Fashion, art, architecture and contemporary culture all coexist in the unconventional spirit of the Volvo XC40, “a premium car, but in a different way”, as Robin Page – Senior Vice President Design Volvo Cars – likes to say. Iconic and with a strong expressive identity, it reaps the benefit of a creative process inspired by multiple sources, mostly non-automotive.
“When we started imagining the XC40 – unprecedented for our range, as well as the first Volvo to use the new compact modular architecture (CMA) developed with Geely – we chose to work outside of the box, break out of the mould and create something special. A car capable of expressing our DNA and our stylistic principles through its own unique personality”, says Robin Page.
The project, which got underway in 2013 in parallel with that of the Volvo XC60, took its first steps with an in-house competition that generated eight proposals for the exterior design, from among which that of Ian Kettle, lead exterior designer of the project, was chosen.
“The distinctive features of the XC40, such as the graphic shoulder solution that, thanks to the clear line cutting the C-pillar, makes it easier to construct the colour-contrast roof, were immediately clear”, explains Maximilian Missoni, Volvo’s exterior design director.
Now two years ago, after addressing a total renewal of the styling language and range, which saw its first expression in the decisive, recognisable design of the XC90, “when it came to the XC60 and XC40 we acted with strong aesthetic coherence and respect for our new design criteria, but interpreting everything on the basis of profoundly different visions. Dynamism and athletic power for the first, grit and compact volumes for the second”, continues Missoni.
The Volvo XC40, with its solid, muscular forms pointed up by negative surfaces that play with light, is also characterised by iconic graphic features, such as the silhouette and its marked profiles, the handling of the rear window and that of the beltline that climbs diagonally and connects with the pillar.
The front has an eye-catchingly sharp and determined look. “We often try to compare front view aesthetics with the physiognomy of an animal, in order to focus on the expression we want to achieve.
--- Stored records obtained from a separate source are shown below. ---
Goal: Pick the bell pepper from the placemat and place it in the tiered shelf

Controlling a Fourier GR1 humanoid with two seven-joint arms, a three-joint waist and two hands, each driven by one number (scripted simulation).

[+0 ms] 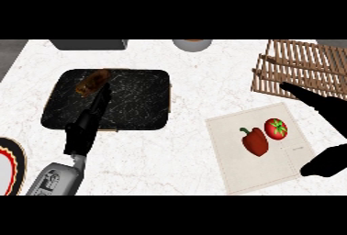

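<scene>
We saw our right hand [331,113] wide open, right of the bell pepper [255,142]; our left hand [86,125] lay straight-fingered.

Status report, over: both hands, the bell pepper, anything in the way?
Left hand open over dark tray. Right hand open at placemat edge, holding nothing. Bell pepper lies on placemat. Tomato close beside it, toward tiered shelf.

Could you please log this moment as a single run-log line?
bell pepper: on placemat, untouched | right hand: open at placemat's right edge | left hand: open over dark board | tiered shelf: no pepper
</scene>
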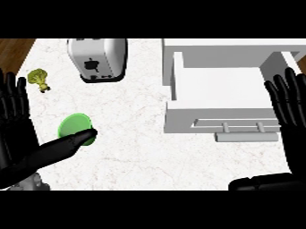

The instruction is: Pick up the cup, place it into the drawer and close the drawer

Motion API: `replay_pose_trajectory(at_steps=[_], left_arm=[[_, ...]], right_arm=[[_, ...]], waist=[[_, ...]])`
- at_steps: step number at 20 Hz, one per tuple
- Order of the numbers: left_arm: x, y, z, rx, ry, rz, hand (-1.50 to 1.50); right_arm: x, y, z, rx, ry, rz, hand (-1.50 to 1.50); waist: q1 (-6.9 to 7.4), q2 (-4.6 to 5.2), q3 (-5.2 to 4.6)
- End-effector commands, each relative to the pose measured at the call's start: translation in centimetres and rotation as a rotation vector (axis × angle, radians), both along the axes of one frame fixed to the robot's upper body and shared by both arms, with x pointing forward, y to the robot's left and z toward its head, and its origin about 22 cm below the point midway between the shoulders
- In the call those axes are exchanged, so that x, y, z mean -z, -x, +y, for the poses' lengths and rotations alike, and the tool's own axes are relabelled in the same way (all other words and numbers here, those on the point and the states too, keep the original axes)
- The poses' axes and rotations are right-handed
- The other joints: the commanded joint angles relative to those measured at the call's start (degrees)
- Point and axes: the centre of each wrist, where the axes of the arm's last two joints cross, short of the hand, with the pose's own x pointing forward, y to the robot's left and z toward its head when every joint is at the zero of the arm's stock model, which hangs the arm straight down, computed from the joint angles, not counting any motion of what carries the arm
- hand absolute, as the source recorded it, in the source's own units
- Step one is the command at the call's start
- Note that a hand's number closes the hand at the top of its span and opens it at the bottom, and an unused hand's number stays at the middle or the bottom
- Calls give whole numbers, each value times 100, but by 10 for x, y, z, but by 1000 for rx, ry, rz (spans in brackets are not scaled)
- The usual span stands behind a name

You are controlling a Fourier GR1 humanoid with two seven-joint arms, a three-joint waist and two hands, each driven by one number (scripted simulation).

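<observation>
A: What's logged, L to R?
B: Left hand (4,143): spread, nothing held. Broccoli (39,79). Cup (72,124): green, on counter (136,147), edge overlapped by left thumb. Toaster (97,58). Drawer (182,120): open. Right hand (298,116): spread, nothing held, seen beside drawer.

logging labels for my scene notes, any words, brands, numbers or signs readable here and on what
No readable text anywhere in the head view.
toaster: only a dark control patch on its side, no letters or numbers.
green cup, white drawer, broccoli: plain, no markings.
</observation>
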Motion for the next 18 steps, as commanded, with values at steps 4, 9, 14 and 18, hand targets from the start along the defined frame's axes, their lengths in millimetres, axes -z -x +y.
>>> replay_pose_trajectory(at_steps=[4,9,14,18], left_arm=[[7,-25,-27,-78,96,6,-150],[8,-35,-43,-68,90,34,-150],[21,-36,-48,-91,77,33,-150],[12,-24,-42,-86,113,49,-150]], right_arm=[[9,-6,3,-31,-7,52,-150],[-25,12,20,-30,-39,35,-150],[-9,-7,-8,-31,-30,29,-150],[-2,-42,3,-8,-46,34,-150]], waist=[[40,-4,25],[29,-11,23],[43,-8,25],[76,-5,25]])
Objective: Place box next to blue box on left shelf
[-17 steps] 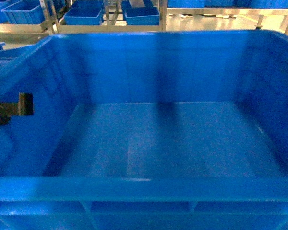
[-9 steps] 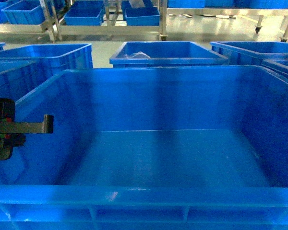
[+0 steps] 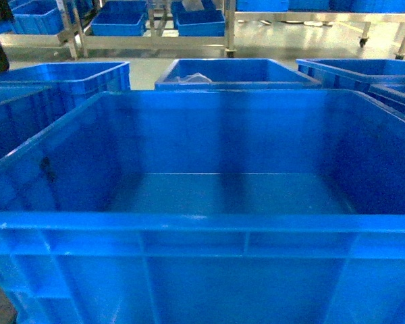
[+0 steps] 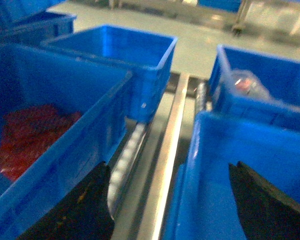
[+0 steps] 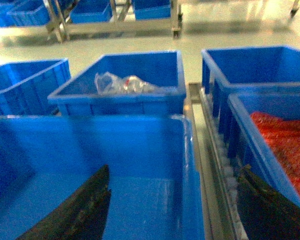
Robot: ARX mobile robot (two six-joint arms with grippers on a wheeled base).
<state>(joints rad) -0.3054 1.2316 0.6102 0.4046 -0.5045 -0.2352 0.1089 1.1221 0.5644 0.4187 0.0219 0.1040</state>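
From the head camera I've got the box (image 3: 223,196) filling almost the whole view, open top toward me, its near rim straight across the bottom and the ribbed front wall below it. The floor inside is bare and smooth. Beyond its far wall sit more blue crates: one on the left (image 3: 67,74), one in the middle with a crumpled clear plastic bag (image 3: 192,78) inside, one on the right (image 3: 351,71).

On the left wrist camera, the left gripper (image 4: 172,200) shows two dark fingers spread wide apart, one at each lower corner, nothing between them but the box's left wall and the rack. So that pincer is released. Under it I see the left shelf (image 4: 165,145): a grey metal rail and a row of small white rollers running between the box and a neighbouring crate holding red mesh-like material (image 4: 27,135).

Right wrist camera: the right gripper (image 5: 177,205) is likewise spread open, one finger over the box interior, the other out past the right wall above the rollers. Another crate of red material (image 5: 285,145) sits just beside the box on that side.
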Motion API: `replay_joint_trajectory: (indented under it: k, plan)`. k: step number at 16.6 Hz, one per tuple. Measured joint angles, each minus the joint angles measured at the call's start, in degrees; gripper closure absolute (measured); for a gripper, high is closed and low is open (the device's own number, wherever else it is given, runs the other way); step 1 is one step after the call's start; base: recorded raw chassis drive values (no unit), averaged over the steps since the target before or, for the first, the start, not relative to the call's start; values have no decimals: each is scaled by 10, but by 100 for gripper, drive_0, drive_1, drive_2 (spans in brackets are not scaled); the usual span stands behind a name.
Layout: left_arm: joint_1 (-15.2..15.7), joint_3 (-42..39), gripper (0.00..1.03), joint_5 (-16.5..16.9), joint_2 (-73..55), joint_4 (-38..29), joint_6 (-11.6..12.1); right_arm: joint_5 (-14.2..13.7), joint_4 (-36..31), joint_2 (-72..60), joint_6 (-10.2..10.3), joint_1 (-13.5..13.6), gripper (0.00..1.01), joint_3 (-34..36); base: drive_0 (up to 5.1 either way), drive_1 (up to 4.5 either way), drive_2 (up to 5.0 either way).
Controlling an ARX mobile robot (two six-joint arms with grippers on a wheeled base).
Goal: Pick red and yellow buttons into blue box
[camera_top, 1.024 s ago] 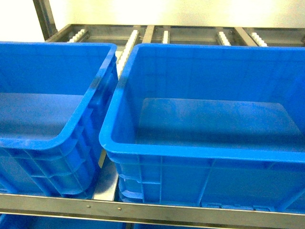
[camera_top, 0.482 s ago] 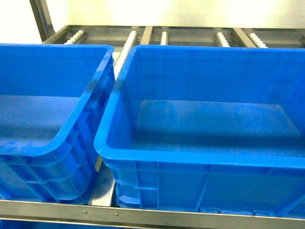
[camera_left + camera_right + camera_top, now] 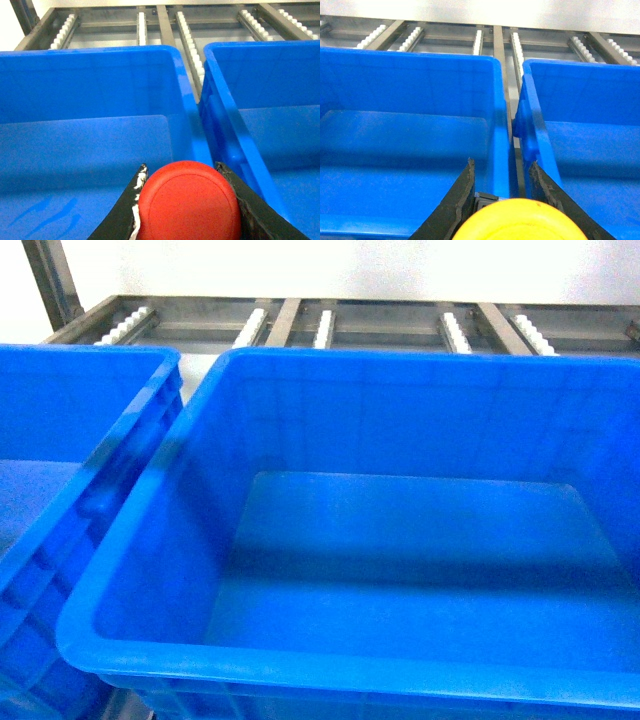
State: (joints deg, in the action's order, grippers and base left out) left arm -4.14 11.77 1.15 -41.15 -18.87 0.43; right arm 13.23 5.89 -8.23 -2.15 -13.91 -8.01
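I am looking down from the head camera at two deep blue crates sitting side by side on a metal roller rack (image 3: 380, 325) with white roller strips. The blue box (image 3: 300, 665) is filling most of the head view, its thick rolled rim nearest me and its flat floor showing bare; a second blue crate (image 3: 60, 490) is sitting just beside it on the left, walls nearly touching. Neither arm is showing in this view.

In the left wrist view, the left gripper (image 3: 187, 200) is holding the red button (image 3: 187, 202) between its black fingers (image 3: 125, 210), above a crate's floor. I am seeing only its smooth, round, domed red cap, facing the camera; the base is hidden, so I cannot tell its long axis.

In the right wrist view, the right gripper (image 3: 512, 215) is clamping the yellow button (image 3: 517, 220), only the glossy yellow cap's upper edge showing at the bottom, above the narrow gap between two crates.
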Motion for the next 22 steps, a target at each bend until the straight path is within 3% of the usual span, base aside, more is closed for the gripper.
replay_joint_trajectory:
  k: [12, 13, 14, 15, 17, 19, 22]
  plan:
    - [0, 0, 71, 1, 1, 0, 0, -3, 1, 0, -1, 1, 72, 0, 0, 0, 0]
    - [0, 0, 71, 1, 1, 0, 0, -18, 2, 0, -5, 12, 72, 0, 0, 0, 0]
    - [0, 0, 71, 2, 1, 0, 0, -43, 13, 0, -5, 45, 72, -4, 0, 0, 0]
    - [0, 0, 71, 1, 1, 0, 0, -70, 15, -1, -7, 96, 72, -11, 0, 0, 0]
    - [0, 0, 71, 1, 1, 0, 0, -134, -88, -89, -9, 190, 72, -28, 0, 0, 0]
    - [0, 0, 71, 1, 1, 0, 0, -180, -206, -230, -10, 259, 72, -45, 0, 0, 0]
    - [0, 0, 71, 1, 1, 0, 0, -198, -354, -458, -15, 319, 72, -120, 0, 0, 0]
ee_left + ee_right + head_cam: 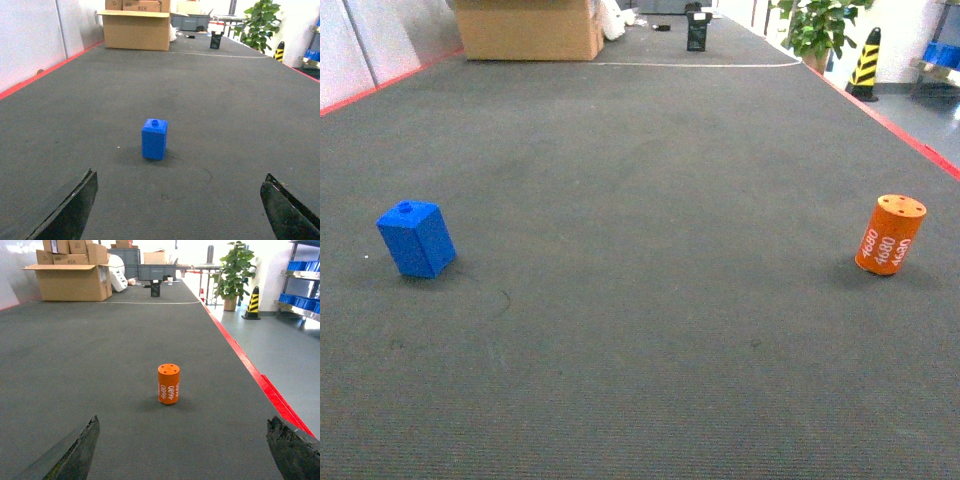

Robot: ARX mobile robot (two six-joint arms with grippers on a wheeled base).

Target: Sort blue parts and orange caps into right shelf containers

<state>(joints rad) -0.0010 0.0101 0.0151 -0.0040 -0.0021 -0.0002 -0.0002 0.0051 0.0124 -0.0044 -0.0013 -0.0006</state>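
Two pieces wait on the dark mat, the blue part (416, 238) far left and the orange cap (891, 234) far right, well apart. Each gripper, left gripper (180, 210) and right gripper (182, 452), stands wide open and empty, lined up short of its piece. Both are small and upright, so I judge an off-centre closing finger (75, 450) could tip one over, or roll the cap toward the red edge (250, 365).
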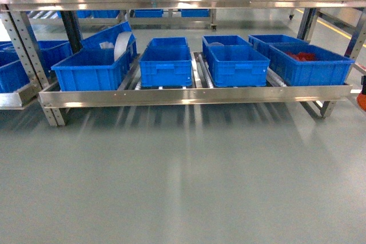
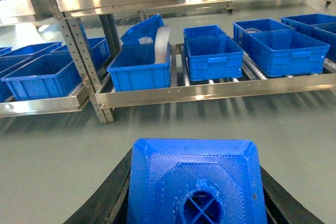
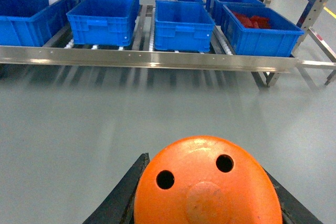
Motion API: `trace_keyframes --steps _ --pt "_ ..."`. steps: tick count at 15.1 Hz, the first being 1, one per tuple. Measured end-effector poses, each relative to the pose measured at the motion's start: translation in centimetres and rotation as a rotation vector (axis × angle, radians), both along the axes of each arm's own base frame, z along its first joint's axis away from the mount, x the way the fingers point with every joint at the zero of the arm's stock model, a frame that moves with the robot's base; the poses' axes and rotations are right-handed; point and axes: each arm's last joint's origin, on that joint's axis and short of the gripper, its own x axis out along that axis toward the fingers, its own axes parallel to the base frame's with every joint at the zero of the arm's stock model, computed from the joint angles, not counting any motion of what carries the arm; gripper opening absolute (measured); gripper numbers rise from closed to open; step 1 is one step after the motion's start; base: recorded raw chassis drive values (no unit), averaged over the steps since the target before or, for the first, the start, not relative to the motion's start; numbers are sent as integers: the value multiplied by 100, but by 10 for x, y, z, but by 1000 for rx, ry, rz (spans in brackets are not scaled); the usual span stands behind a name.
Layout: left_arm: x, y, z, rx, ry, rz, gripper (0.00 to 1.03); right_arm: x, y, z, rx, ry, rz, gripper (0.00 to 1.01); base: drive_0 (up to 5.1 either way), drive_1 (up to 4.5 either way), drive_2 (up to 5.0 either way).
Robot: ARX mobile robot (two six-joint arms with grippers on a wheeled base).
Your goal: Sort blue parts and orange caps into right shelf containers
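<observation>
Both loads are picked up but not dropped yet: left gripper (image 2: 194,203) clamps a blue part (image 2: 194,182), right gripper (image 3: 207,203) holds an orange cap (image 3: 207,182). The crates (image 1: 309,64) on the shelf (image 1: 194,94), upper frame, sit well off across bare floor

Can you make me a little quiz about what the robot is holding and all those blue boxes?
1. True or false: the left pincer holds a blue part.
2. What colour is the cap in the right pincer?
3. Which front crate on the shelf has red things inside? A) far left B) far right

Key: 1 true. 2 orange. 3 B.
</observation>
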Motion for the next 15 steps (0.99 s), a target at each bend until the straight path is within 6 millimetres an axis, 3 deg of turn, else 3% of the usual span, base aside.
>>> trace_keyframes --steps 3,5,15 --pt "0 0 0 -2 4 -1 44 0 0 0 0 0 0 44 2 107 -102" --pt "-1 1 0 0 2 9 44 0 0 0 0 2 1 44 245 218 -496" --pt "0 0 0 -1 2 -1 44 0 0 -1 0 4 0 44 6 395 -383"
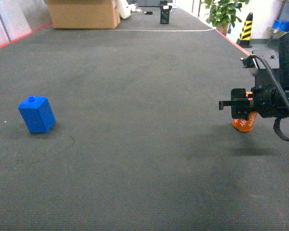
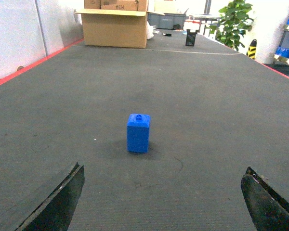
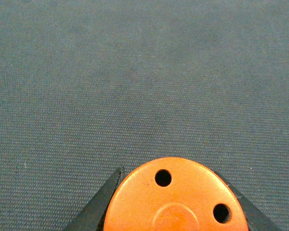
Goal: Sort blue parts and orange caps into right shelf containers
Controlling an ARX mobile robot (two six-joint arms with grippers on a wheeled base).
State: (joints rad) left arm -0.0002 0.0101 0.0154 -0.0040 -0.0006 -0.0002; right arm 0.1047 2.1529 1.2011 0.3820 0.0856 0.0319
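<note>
My right pincer [image 1: 242,111] pinches the upright orange cap [image 3: 176,197] from both sides; my left pincer [image 2: 161,202] is spread, blue block [image 2: 138,133] straight ahead.

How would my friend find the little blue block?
Start on the wide dark grey floor and look to its left side. The blue block stands there alone, far from the orange cap; it is boxy, with a tiny knob on top.

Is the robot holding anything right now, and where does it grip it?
The right gripper clasps the orange cap by its sides, near the top. The left gripper is open, holding nothing.
</note>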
For the XC90 we had a lion’s face in mind, while for the XC40 the animal that seemed most suitable to us was the British Bulldog, and I would say that it was the right choice”, smiles Missoni.
As for the interior, the project for which was headed by Eric Gunnarsson Hörnsten (lead interior designer), classic materials give way to red-orange felt 97% made with recycled plastic bottles (also used in the carpets, a solution inspired by the Concept Estate), the metal printed with diamond-shaped patterns and soft touch plastic that reproduces a map of the city of Gothenburg, the Swedish company’s home town, on some parts of the dashboard.
Once again, the dashboard architecture puts man at the centre, as dictated by the new Volvo philosophy, which benefits from the technological solutions already seen on the XC60 and from a clean, minimalist design because “to express itself, good design does not need to scream or be brash, but to be clear and get straight to the point”, comments Page.
Thanks to an in-depth market investigation into how people behave in cars, the team was able to design the whole user experience by integrating user needs, desires and habits. The result is interior space that is organised with innovative and intelligent solutions worthy of the best product design, with multiple modular storage compartments designed specifically for every need. Having everything under control, safe and at your fingertips helps you focus full attention on your driving, and safety has always played a key role for Volvo.